--- Work required ---
For this listing, the lines between the one holding "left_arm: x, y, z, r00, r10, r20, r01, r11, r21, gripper" and the one holding "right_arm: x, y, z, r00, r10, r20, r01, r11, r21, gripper", inclusive, must be set down exactly.

--- Data provided ---
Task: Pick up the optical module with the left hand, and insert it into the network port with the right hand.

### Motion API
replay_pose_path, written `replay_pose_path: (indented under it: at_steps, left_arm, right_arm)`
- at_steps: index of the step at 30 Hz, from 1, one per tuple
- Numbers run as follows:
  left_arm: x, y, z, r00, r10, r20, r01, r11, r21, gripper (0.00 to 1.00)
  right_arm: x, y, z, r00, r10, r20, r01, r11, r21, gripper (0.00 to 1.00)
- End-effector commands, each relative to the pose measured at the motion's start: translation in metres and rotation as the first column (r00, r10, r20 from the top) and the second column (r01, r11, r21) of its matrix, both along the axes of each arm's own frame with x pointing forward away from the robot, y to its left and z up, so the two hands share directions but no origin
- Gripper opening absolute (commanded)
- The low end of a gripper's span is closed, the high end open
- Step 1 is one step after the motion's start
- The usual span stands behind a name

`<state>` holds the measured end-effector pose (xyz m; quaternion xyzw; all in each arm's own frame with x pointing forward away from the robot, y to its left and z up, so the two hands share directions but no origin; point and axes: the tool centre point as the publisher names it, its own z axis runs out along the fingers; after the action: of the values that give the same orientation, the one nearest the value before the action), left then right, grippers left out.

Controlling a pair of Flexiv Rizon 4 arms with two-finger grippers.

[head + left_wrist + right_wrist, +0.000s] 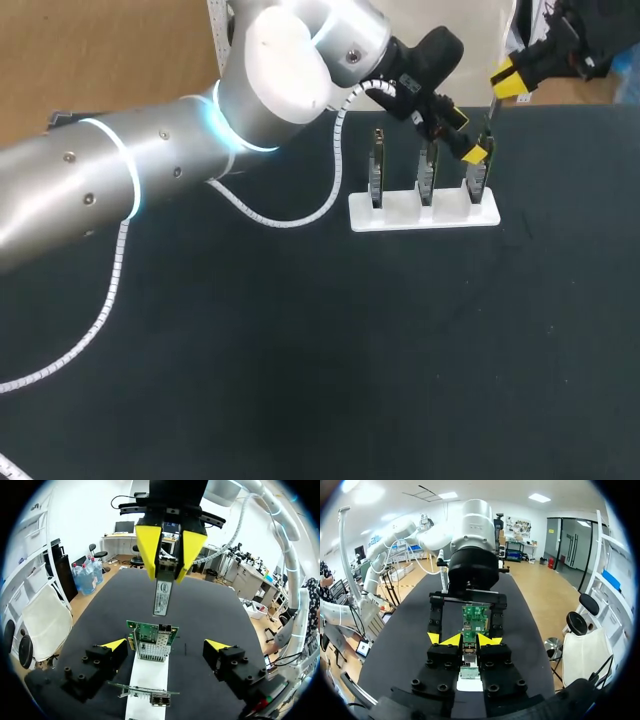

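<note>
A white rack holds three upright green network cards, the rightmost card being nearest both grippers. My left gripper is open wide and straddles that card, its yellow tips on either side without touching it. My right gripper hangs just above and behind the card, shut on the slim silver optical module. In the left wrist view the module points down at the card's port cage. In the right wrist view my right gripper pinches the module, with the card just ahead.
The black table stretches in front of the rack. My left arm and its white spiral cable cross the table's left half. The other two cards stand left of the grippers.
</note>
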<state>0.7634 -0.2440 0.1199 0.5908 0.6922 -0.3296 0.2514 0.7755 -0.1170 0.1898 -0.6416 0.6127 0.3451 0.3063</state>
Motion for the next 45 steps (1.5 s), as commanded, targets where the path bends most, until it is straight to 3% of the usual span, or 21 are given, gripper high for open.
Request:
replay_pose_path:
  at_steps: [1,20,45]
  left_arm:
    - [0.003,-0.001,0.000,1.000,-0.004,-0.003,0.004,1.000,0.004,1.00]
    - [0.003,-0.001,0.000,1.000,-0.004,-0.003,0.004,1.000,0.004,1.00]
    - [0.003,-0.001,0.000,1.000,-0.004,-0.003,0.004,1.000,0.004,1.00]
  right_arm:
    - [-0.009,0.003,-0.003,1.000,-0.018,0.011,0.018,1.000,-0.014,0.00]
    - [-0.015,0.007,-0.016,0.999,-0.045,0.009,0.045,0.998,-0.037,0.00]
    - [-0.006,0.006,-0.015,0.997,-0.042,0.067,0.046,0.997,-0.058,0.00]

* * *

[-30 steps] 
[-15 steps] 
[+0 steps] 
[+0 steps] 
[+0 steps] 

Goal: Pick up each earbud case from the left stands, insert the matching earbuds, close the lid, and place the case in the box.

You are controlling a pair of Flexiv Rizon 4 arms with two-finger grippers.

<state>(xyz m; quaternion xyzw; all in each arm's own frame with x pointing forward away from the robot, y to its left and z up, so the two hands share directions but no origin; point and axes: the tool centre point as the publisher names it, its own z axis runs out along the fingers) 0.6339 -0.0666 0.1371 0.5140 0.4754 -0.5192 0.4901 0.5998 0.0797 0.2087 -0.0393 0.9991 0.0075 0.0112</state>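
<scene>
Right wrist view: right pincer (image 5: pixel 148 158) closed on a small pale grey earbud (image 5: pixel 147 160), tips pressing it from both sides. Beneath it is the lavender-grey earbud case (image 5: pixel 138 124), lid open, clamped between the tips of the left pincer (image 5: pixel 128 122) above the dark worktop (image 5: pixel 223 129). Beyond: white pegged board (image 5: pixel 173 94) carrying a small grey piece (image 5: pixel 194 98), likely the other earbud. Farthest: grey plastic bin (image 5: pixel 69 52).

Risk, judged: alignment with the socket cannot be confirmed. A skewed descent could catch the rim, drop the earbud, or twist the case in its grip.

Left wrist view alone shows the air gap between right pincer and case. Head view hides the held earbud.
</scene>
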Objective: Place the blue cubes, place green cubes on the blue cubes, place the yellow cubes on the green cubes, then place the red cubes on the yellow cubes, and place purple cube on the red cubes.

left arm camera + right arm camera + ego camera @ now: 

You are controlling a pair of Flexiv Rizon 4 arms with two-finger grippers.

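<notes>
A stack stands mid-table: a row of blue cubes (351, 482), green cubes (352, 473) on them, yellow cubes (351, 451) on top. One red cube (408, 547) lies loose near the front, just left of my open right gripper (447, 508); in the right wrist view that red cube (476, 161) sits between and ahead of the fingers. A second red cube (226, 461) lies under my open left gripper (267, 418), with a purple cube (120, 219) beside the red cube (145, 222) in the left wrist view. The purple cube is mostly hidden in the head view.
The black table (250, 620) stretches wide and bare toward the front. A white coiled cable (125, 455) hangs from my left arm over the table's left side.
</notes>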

--- Answer to this exercise ---
  left_arm: x, y, z, r00, r10, r20, r01, r11, r21, gripper (0.00 to 1.00)
  right_arm: x, y, z, r00, r10, r20, r01, r11, r21, gripper (0.00 to 1.00)

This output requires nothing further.